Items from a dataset
╭──

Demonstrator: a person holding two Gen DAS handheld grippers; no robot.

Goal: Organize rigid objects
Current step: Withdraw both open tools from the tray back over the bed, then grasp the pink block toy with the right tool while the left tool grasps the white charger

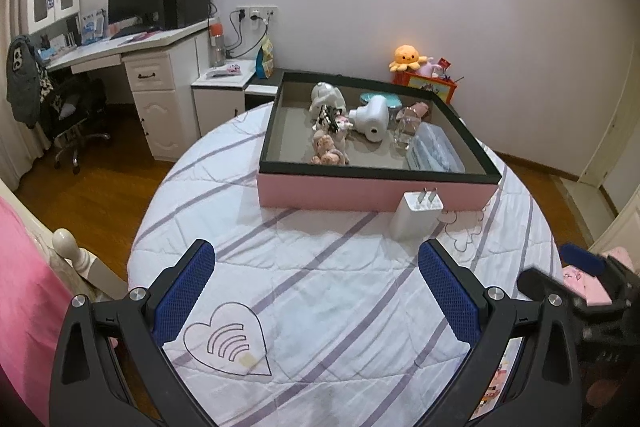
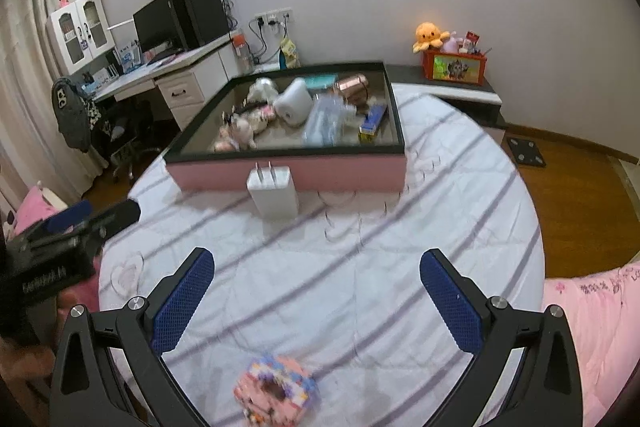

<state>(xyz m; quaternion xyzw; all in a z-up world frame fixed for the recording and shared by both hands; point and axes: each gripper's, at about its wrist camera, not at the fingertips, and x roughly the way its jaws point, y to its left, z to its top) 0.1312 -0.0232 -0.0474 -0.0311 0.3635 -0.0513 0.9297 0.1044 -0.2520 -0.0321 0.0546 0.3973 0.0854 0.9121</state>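
Nearest, the right gripper (image 2: 316, 295) hangs over a pink brick-built block (image 2: 276, 391) on the striped bed quilt (image 2: 400, 267), fingers spread and empty, likely ready to pick it. The left gripper (image 1: 316, 291) is likewise spread, empty. Farther on, a white charger (image 2: 274, 193) stands against the pink tray (image 2: 288, 175), which holds the sorted items.

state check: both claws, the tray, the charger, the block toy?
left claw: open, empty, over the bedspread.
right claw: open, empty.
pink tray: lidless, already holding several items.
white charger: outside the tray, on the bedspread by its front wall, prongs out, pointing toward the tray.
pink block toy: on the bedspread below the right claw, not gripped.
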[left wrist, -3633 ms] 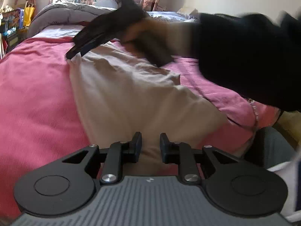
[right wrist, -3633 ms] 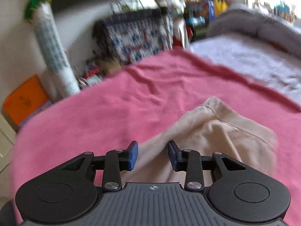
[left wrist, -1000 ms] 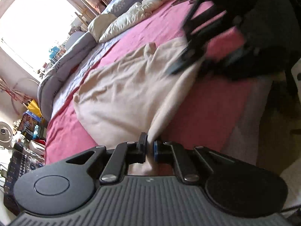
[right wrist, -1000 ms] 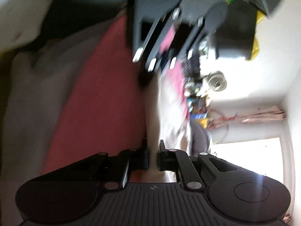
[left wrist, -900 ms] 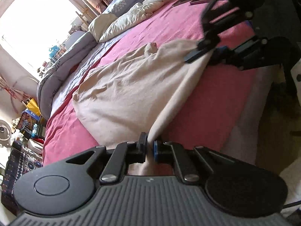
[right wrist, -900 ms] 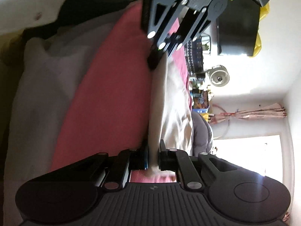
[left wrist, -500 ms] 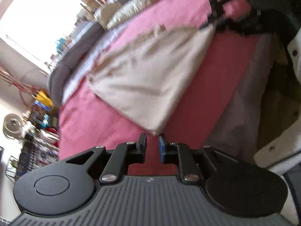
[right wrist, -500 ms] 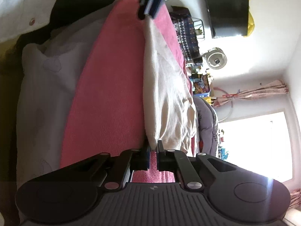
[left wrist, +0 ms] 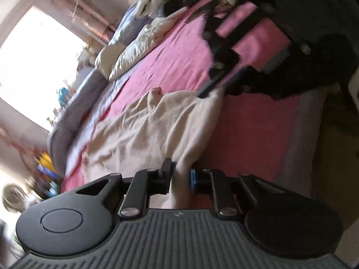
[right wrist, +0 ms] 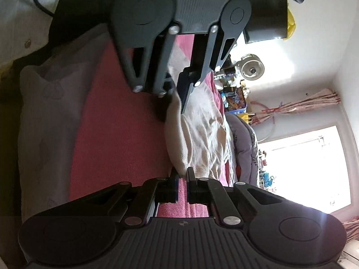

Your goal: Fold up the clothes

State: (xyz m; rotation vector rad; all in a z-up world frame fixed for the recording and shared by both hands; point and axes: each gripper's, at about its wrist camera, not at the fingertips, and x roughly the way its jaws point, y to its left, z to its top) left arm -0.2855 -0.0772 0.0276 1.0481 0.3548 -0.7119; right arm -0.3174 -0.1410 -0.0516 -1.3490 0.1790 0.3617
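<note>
A beige garment [left wrist: 145, 132] lies spread on the pink bed cover [left wrist: 179, 60], rumpled toward the window side. My left gripper [left wrist: 181, 176] has its fingers a little apart with the garment's near corner between them. In the left wrist view my right gripper [left wrist: 213, 87] sits at the garment's far corner. In the right wrist view the garment [right wrist: 199, 125] runs from my right gripper [right wrist: 182, 174], whose fingers stand narrowly apart at its hem, to my left gripper [right wrist: 176, 96].
Pale and grey duvets [left wrist: 125, 53] are piled along the far side of the bed. A fan [right wrist: 252, 67] and cluttered shelves [right wrist: 233, 94] stand by the wall. A lilac sheet edge [right wrist: 44, 121] borders the pink cover. A bright window [left wrist: 33, 62] lies beyond.
Both grippers pinched the garment's near edge and pulled it taut along the bed edge. Now both stand closer together, and the left fingers have parted slightly around the cloth.
</note>
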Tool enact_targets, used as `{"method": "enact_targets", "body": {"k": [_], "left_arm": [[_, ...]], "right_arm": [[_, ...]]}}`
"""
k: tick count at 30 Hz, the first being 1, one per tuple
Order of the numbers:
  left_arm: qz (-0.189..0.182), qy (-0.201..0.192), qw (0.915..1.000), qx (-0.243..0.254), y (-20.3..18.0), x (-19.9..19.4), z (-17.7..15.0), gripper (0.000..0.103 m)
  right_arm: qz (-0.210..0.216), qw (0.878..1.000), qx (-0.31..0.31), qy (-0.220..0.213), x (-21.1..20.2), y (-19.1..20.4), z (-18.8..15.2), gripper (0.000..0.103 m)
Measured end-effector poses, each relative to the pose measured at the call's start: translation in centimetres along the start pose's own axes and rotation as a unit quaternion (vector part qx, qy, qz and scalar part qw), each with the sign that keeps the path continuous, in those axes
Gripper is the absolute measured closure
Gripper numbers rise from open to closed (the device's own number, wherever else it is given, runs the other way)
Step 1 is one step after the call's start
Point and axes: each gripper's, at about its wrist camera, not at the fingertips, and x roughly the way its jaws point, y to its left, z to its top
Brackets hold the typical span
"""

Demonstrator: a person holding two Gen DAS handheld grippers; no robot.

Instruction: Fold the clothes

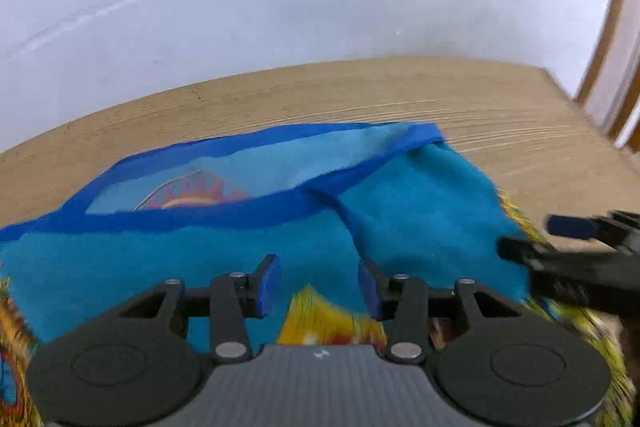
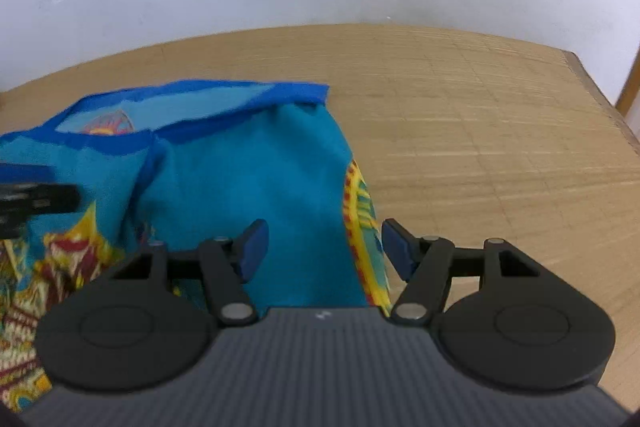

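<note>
Both grippers [image 1: 320, 287] [image 2: 324, 249] hover open, seemingly above garment [image 2: 248, 171].

The left gripper [image 1: 318, 285] points forward and down, its two blue-padded fingers [image 1: 267, 285] standing partly apart with nothing pressed between them. The right gripper [image 2: 322, 251] also tilts downward, its fingers [image 2: 252, 249] spread wider, and nothing is clamped between the pads. Each gripper shows in the other's view: the right one reaches in from the right edge of the left wrist view, blurred, just beside the left one
</note>
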Motion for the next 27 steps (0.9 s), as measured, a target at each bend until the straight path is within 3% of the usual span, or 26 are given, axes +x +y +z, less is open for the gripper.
{"method": "enact_targets", "body": {"k": [1,2,3,5,6,7,8,10,13,15,18,20,22,23,27], "left_arm": [[0.019,0.012,0.9997,0.006,-0.3,1.4,0.3,0.058],[0.029,0.023,0.9993,0.01,-0.3,2.4,0.2,0.066],[0.03,0.031,0.999,0.008,0.0,3.1,0.1,0.099],[0.031,0.04,0.9987,-0.013,1.4,3.6,-0.6,0.103],[0.032,0.027,0.9987,-0.029,2.6,2.9,-1.0,0.103],[0.041,0.014,0.9981,-0.044,3.9,2.0,-1.4,0.103],[0.05,0.001,0.9969,-0.061,5.2,1.1,-1.8,0.103],[0.069,-0.016,0.9912,-0.112,8.5,-1.0,-2.6,0.103],[0.112,-0.021,0.9796,-0.166,12.9,-3.2,-4.1,0.103],[0.119,-0.022,0.9764,-0.179,14.4,-4.2,-5.1,0.103],[0.133,-0.022,0.9728,-0.188,15.7,-5.5,-6.4,0.103],[0.138,-0.025,0.9709,-0.194,16.0,-6.5,-7.2,0.103],[0.138,-0.028,0.9693,-0.201,16.6,-7.5,-7.5,0.103],[0.14,-0.029,0.9692,-0.2,16.8,-8.1,-7.8,0.103],[0.144,-0.019,0.9706,-0.191,17.2,-9.8,-9.3,0.103]], "right_arm": [[0.004,1.0,0.0,-0.001,0.2,-0.2,0.0,0.038],[0.006,1.0,-0.001,0.0,-0.2,-0.7,-0.2,0.038],[0.009,1.0,-0.004,0.002,0.0,-0.9,-0.2,0.038],[0.014,1.0,-0.016,-0.001,0.7,-1.0,-0.2,0.039],[0.017,1.0,-0.024,-0.005,1.0,-1.0,-0.2,0.047],[0.022,0.999,-0.033,-0.008,1.2,-1.1,-0.3,0.06],[0.025,0.999,-0.035,-0.007,1.4,-1.4,-0.4,0.095],[0.019,1.0,-0.006,-0.019,1.6,-2.3,-0.1,0.097],[-0.056,0.997,0.05,-0.035,1.4,-4.8,0.1,0.098],[-0.101,0.992,0.069,-0.029,1.7,-6.3,0.3,0.096],[-0.102,0.988,0.115,-0.02,1.1,-7.2,1.2,0.094],[-0.054,0.993,0.099,-0.038,0.0,-5.5,1.9,0.089],[0.019,0.997,0.06,-0.032,-0.6,-3.1,2.5,0.062],[0.066,0.997,0.027,-0.018,-0.6,-1.4,2.6,0.043],[0.158,0.984,-0.085,-0.005,0.2,5.2,1.9,0.04]]}}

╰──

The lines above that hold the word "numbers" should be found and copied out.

Order of the numbers:
Gripper numbers rise from open to closed (the device's own number, wherever else it is given, runs the other way)

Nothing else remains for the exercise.